**Work item**
Once the images are removed, set down everything else in the listing below exactly.

**Information supplied**
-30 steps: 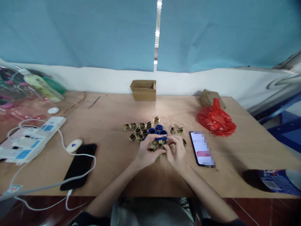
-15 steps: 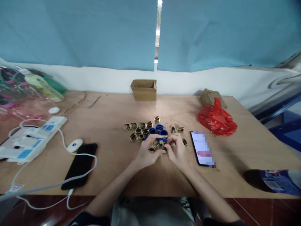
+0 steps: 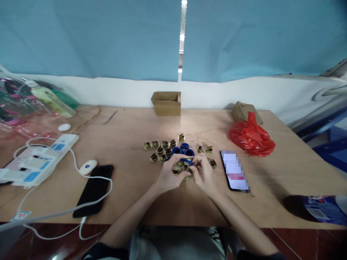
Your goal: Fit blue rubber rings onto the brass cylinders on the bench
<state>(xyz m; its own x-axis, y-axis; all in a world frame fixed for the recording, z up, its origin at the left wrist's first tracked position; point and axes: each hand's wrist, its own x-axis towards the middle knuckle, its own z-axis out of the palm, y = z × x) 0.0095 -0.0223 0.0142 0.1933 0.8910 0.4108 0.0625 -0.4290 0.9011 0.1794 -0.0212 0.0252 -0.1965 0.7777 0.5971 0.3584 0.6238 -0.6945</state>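
Note:
Over the middle of the table, my left hand point(image 3: 170, 174) and my right hand point(image 3: 204, 174) face each other. Their fingertips are closed on a blue ring point(image 3: 187, 161) with a brass-coloured piece at its underside; the fingers partly cover both. Just behind the hands lie several loose blue rings point(image 3: 184, 146). Small brass-coloured fittings point(image 3: 160, 150), each with an upright tab on top, are scattered to the left. A few more brass fittings point(image 3: 208, 149) lie to the right, and others sit partly hidden below the hands.
An open cardboard box point(image 3: 167, 104) stands at the back. To the right are a phone point(image 3: 234, 171), a red plastic bag point(image 3: 252, 138) and a dark bottle point(image 3: 314, 208). A black phone point(image 3: 93, 191), white cables and a power strip point(image 3: 45, 159) occupy the left.
The blue ring between my fingers has tipped, its right side now lower. Both hands stay in nearly the same place, and the view has shifted slightly.

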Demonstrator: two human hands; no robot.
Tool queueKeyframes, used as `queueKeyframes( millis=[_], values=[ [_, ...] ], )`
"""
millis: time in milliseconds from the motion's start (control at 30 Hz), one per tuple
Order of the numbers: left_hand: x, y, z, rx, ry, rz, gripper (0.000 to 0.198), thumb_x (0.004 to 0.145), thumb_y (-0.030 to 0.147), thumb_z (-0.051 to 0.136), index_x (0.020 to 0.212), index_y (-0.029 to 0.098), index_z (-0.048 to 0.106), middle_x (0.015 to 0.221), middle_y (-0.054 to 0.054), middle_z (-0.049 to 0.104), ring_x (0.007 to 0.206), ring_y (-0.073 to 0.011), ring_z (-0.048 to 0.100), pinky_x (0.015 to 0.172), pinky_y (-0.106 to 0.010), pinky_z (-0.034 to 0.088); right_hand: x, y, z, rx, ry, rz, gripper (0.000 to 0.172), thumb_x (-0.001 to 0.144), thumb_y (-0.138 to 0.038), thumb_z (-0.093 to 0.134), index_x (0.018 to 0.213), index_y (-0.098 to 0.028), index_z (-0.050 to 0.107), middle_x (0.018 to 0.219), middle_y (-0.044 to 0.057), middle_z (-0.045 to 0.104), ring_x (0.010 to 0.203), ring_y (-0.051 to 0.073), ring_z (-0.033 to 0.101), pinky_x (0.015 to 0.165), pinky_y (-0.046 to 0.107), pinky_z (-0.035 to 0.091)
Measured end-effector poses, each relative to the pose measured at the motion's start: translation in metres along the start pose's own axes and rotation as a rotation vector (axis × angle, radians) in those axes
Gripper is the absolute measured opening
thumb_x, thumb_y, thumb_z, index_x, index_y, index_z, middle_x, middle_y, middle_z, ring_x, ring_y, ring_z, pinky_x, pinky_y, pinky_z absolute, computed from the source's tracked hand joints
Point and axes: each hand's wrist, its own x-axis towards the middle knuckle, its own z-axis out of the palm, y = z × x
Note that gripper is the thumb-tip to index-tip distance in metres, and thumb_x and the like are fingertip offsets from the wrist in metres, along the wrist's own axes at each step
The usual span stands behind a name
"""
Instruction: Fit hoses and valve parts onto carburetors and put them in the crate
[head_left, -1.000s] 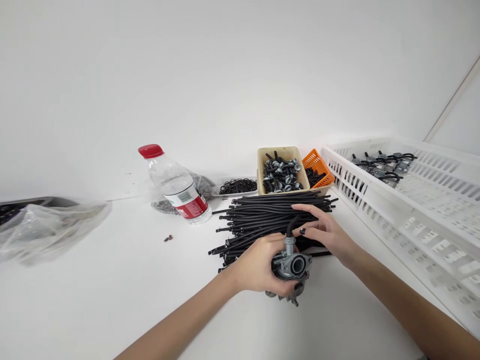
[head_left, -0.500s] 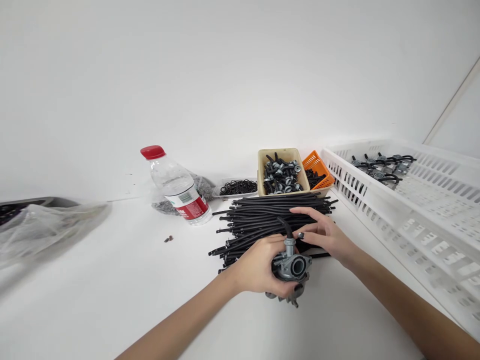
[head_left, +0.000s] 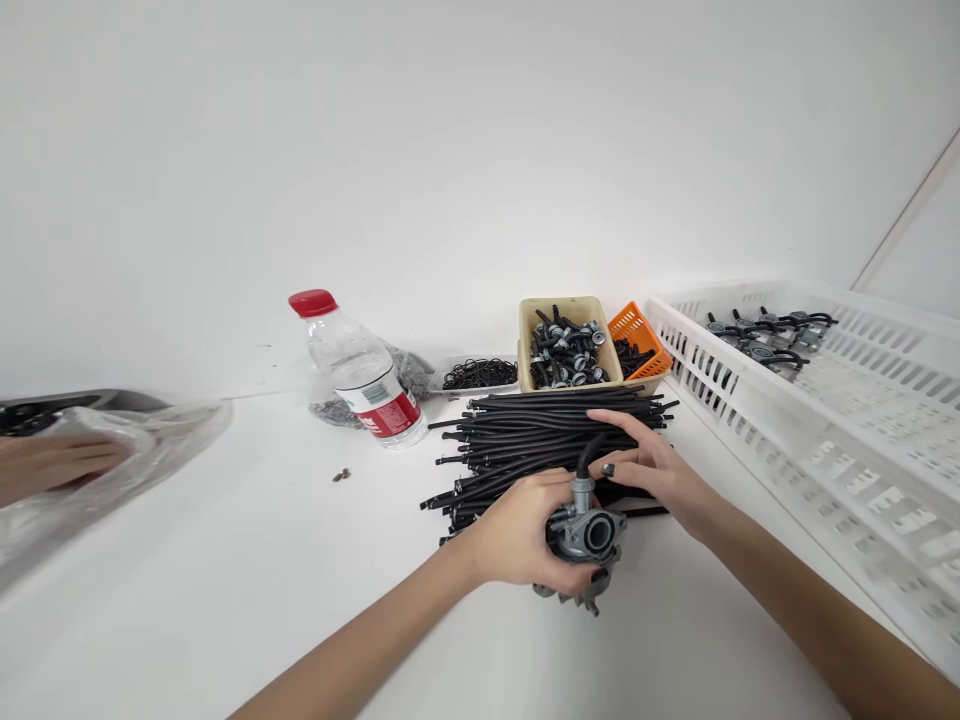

**The completed task**
-30 steps: 
-15 steps: 
+0 steps: 
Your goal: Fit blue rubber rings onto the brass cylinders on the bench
<state>(xyz m; its own x-axis, y-axis; all in a world frame fixed for the recording, z up, its origin at the left wrist's first tracked position; point and axes: each hand's wrist, its own x-axis towards the middle knuckle, its own z-axis out of the palm, y = z × x) 0.0095 -0.0223 0.0142 0.1933 0.8910 0.4108 0.0625 -0.4290 0.9011 0.1794 -0.0212 0.0252 -0.1965 0.7777 0.5971 0.3584 0.6238 -0.6945</state>
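Note:
Over the middle of the table, my left hand point(image 3: 170, 174) and my right hand point(image 3: 204, 174) face each other. Their fingertips are closed on a blue ring point(image 3: 187, 161) with a brass-coloured piece at its underside; the fingers partly cover both. Just behind the hands lie several loose blue rings point(image 3: 184, 146). Small brass-coloured fittings point(image 3: 160, 150), each with an upright tab on top, are scattered to the left. A few more brass fittings point(image 3: 208, 149) lie to the right, and others sit partly hidden below the hands.
An open cardboard box point(image 3: 167, 104) stands at the back. To the right are a phone point(image 3: 234, 171), a red plastic bag point(image 3: 252, 138) and a dark bottle point(image 3: 314, 208). A black phone point(image 3: 93, 191), white cables and a power strip point(image 3: 45, 159) occupy the left.
The blue ring between my fingers has tipped, its right side now lower. Both hands stay in nearly the same place, and the view has shifted slightly.
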
Demonstrator: two human hands; no robot.
Tool queueKeyframes, used as `queueKeyframes( millis=[_], values=[ [_, ...] ], )`
"""
millis: time in milliseconds from the motion's start (control at 30 Hz), one per tuple
Order of the numbers: left_hand: x, y, z, rx, ry, rz, gripper (0.000 to 0.198), thumb_x (0.004 to 0.145), thumb_y (-0.030 to 0.147), thumb_z (-0.051 to 0.136), index_x (0.020 to 0.212), index_y (-0.029 to 0.098), index_z (-0.048 to 0.106), middle_x (0.015 to 0.221), middle_y (-0.054 to 0.054), middle_z (-0.049 to 0.104), ring_x (0.007 to 0.206), ring_y (-0.073 to 0.011), ring_z (-0.048 to 0.100), pinky_x (0.015 to 0.172), pinky_y (-0.106 to 0.010), pinky_z (-0.034 to 0.088); right_hand: x, y, z, rx, ry, rz, gripper (0.000 to 0.172), thumb_x (-0.001 to 0.144), thumb_y (-0.138 to 0.038), thumb_z (-0.093 to 0.134), index_x (0.018 to 0.213), index_y (-0.098 to 0.028), index_z (-0.050 to 0.107), middle_x (0.018 to 0.219), middle_y (-0.044 to 0.057), middle_z (-0.045 to 0.104), ring_x (0.010 to 0.203), ring_y (-0.051 to 0.073), ring_z (-0.033 to 0.101), pinky_x (0.015 to 0.165), pinky_y (-0.046 to 0.107), pinky_z (-0.035 to 0.091)
Measured end-effector poses, each relative to the pose measured at the motion's start: translation in metres along the start pose's own axes and rotation as a rotation vector (axis × angle, radians) in those axes
Gripper is the absolute measured opening
thumb_x, thumb_y, thumb_z, index_x, index_y, index_z, middle_x, middle_y, middle_z, ring_x, ring_y, ring_z, pinky_x, pinky_y, pinky_z absolute, computed from the source's tracked hand joints
Point and axes: each hand's wrist, its own x-axis towards the middle knuckle, its own z-axis out of the palm, y = z × x
Note that gripper is the thumb-tip to index-tip distance in metres, and thumb_x and the like are fingertip offsets from the wrist in metres, along the wrist's own axes at each step
The usual span stands behind a name
"""
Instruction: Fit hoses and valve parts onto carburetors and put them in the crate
[head_left, -1.000s] 
[head_left, -0.500s] 
[head_left, +0.000s] 

For this exercise, the work is now complete.